The ARCHER’S Tale

JEFFREY ARCHER closed his eyes and grinned contentedly to himself as his mind wandered back three decades to that fateful night at Victoria Station. Thank God he’d done the right thing, he thought, instead of listening to that idiot friend of his, and paying the damned woman off.

He’d taken her call at his country home; thankfully Mary was in the bath; he dreaded to think what might have happened if she’d picked up the phone. How had this little harlot got his number, he couldn’t have been that drunk, surely?

“No, I’ll meet you in person”, he’d told her, “I don’t want anyone else involved. Two thousand pounds, and you’ll go abroad for good?”
“Yes,” she’d agreed.
“And no one will know?”
“No, I won’t tell anyone.”
“All right, get your ticket and I’ll meet you half an hour before you depart. You have your passport and everything else in order?”
“Yes”, she said.
“Right, don’t phone this number again; it’s not safe.”
As soon as she hung up, Archer made another call. He remembered what his good friend Denis had told him about discretion, but there were times when discretion was most definitely not the better part of valour.

********************************************************************************

As his taxi pulled up at the station he’d felt their eyes upon him, watching his every move. He wandered around for a bit, doing his best to look conspicuous, then walked briskly towards the station clock. He recognised her instantly; God, she was repulsive, what had possessed him to pay for sex with a woman like that when he had the ever fragrant English rose Mary waiting for him at home?

No, he hadn’t been with her; he’d never met her, that was his story, and he was sticking to it. As he approached, she looked round, a nervous, furtive glance, and as they came eye to eye, he knew he’d made the right decision. God, how pathetic, what sort of mug did they take him for?

“MONICA COGHLAN?” he asked.
“Yes,” she said.
“I have something for you.”
He removed the brown paper package from his raincoat pocket, “Two thousand pounds”.
She held out her hand to take it, but he snatched it away saying “And you will never tell anyone who gave it to you?”
“No.”
“Or why?”
“No.”

He smiled, and held out the package firmly. She grasped it, and right on cue three men broke off from a nearby crowd of German tourists. Two of them were armed with cameras, the third was holding a pocket tape recorder; Archer recognised him although he couldn’t put a name to the face; he was a long time Fleet Street hack. “Smile Jeffrey”, he said.
Archer did just that, posing for the cameras. He was feeling supremely confident now.

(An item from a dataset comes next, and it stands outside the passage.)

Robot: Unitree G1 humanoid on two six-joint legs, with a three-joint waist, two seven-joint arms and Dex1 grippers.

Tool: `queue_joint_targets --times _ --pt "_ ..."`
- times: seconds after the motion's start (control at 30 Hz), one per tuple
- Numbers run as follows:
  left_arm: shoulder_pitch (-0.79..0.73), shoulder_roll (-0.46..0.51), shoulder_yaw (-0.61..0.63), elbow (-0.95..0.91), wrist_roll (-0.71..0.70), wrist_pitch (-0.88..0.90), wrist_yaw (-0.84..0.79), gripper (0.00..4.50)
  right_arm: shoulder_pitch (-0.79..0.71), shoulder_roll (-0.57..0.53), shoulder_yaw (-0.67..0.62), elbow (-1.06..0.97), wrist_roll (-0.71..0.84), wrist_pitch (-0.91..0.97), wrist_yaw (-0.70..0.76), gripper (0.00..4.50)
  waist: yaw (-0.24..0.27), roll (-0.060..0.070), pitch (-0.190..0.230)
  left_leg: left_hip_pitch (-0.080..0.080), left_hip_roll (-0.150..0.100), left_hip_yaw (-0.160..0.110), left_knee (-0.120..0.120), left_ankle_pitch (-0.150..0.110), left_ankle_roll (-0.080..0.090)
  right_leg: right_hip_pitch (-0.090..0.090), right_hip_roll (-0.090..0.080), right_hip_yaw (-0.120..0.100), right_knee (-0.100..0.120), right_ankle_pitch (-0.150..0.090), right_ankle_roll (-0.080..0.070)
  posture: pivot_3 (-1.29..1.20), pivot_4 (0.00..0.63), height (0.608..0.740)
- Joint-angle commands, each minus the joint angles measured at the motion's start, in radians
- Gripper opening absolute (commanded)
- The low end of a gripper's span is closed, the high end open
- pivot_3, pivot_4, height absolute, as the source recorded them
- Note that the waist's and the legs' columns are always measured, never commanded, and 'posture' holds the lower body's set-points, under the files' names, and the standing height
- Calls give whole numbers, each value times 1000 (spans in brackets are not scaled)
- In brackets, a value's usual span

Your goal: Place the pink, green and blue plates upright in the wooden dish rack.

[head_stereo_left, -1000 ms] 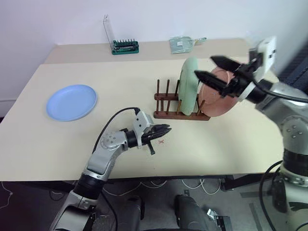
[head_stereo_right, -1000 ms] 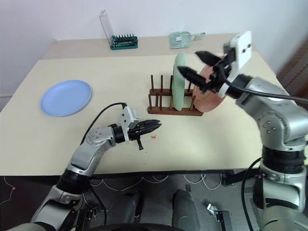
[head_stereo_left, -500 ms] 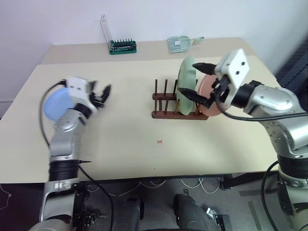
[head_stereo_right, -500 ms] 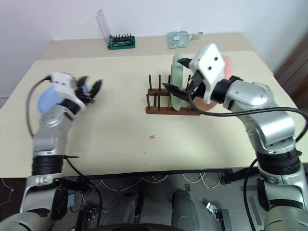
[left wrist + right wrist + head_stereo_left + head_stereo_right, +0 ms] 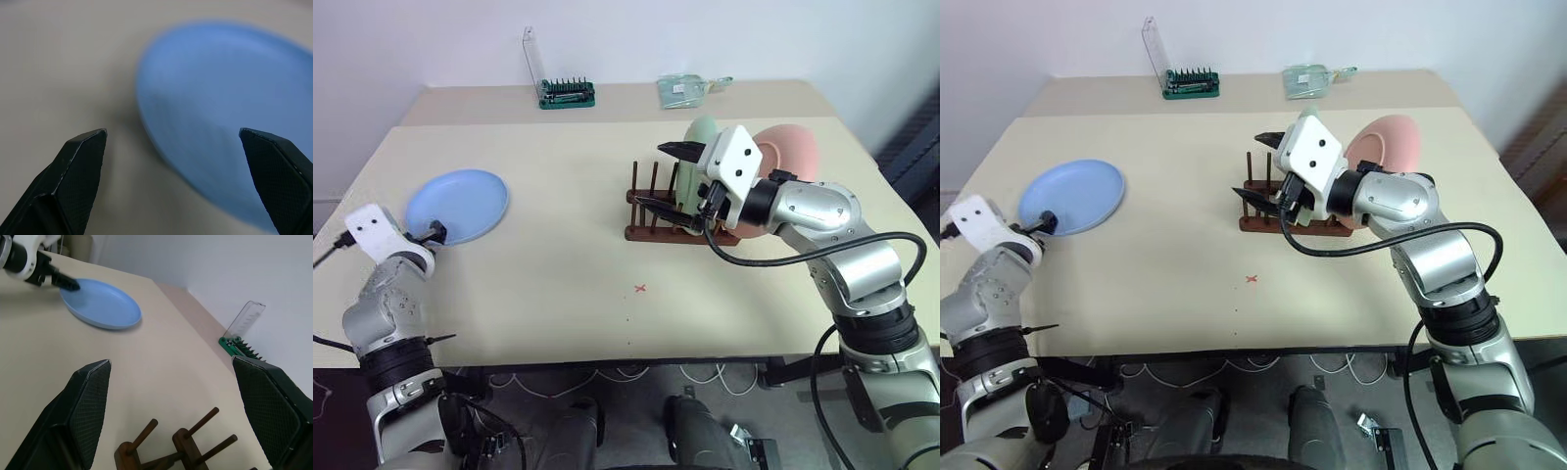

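Left gripper [image 5: 171,171] sits at the near rim of the blue plate [image 5: 458,205], which lies flat on the table [image 5: 607,294] at its left side. Fingers spread wide, nothing between them. The left wrist view shows the plate's edge lying between the two fingertips [image 5: 83,161] with bare table on one side; I cannot tell from that blurred view whether a tip touches the plate. The head views put the tips right at the plate's near-left edge.

Right gripper [image 5: 664,176] hovers over the left end of the wooden dish rack [image 5: 651,220], fingers wide apart and empty. One finger is above the pegs, the other level with the rack's left end.

The green plate [image 5: 697,137] stands upright in the rack, mostly hidden behind the right wrist in the head views. The pink plate [image 5: 788,152] stands at the rack's right end, behind the right forearm; whether it is in a slot or leaning against the end I cannot tell.

The right wrist view adds what the head views hide: free pegs [image 5: 205,418] at the rack's left end, seen close between its two fingers. It also shows the left gripper's black tip on the far side of the blue plate, and the green bit tray [image 5: 239,350] at the table's back edge.

A clear packet [image 5: 683,90] lies by the back edge too, right of the bit tray. A small red cross [image 5: 640,288] is marked mid-table.
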Motion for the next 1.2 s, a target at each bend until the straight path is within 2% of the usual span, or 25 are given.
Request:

Suddenly there was uproar; a shrill male voice shouted “Go! Go! Go!” and behind the photographers as if by magic appeared no fewer than a dozen police officers, some of them armed. There was shouting, swearing, and outright pandemonium as the journalists were wrestled to the ground as though they were wanted terrorists. A muscular blonde struggled out of a railwaywoman’s uniform, seized the diminutive Monica Coghlan by the arm, and dragged her away as she rattled off the words of the police caution. Then the Police Commissioner himself appeared out of the crowd, flanked by two senior detectives, one of them holding a megaphone.

“That’s right”, said Archer to himself, “full steam ahead”.

The next day it was all over the newspapers, though it wasn’t the story that one editor had hoped for.

Jeffrey Archer set up
Tory high flyer entrapment shock

Thatcher aide blackmail attempt

The Daily Star had cried foul, but Archer wasn’t letting them off that easily; he wanted them all charged with blackmail, extortion, and demanding money with menaces. Why should there be one law for the press and another for everyone else?

He’d got his wish, there had been a huge, high profile trial, and all of the conspirators from Monica Coghlan to the editor had been convicted. None of them had been sent to prison, but they’d got the message: mess with Jeffrey Archer at your peril.

********************************************************************************

He grinned contentedly to himself again; could it really have been thirty years ago?

Suddenly he snapped out of his trance; the phone was ringing. No, he’d be down in five minutes, he’d just been rehearsing his opening speech, he lied with the fluency of a career politician. He sighed deeply, “Better get going”, he yawned, “can’t let Maggie down.”

Five minutes later he was waiting in the wings as the compère announced “Ladies and gentlemen, it is my great pleasure to announce our surprise guest who will present the inaugural Margaret Thatcher Memorial Lecture, the Prime Minister, Jeffrey Archer.”
He straightened his tie and walked onto the stage to thunderous applause.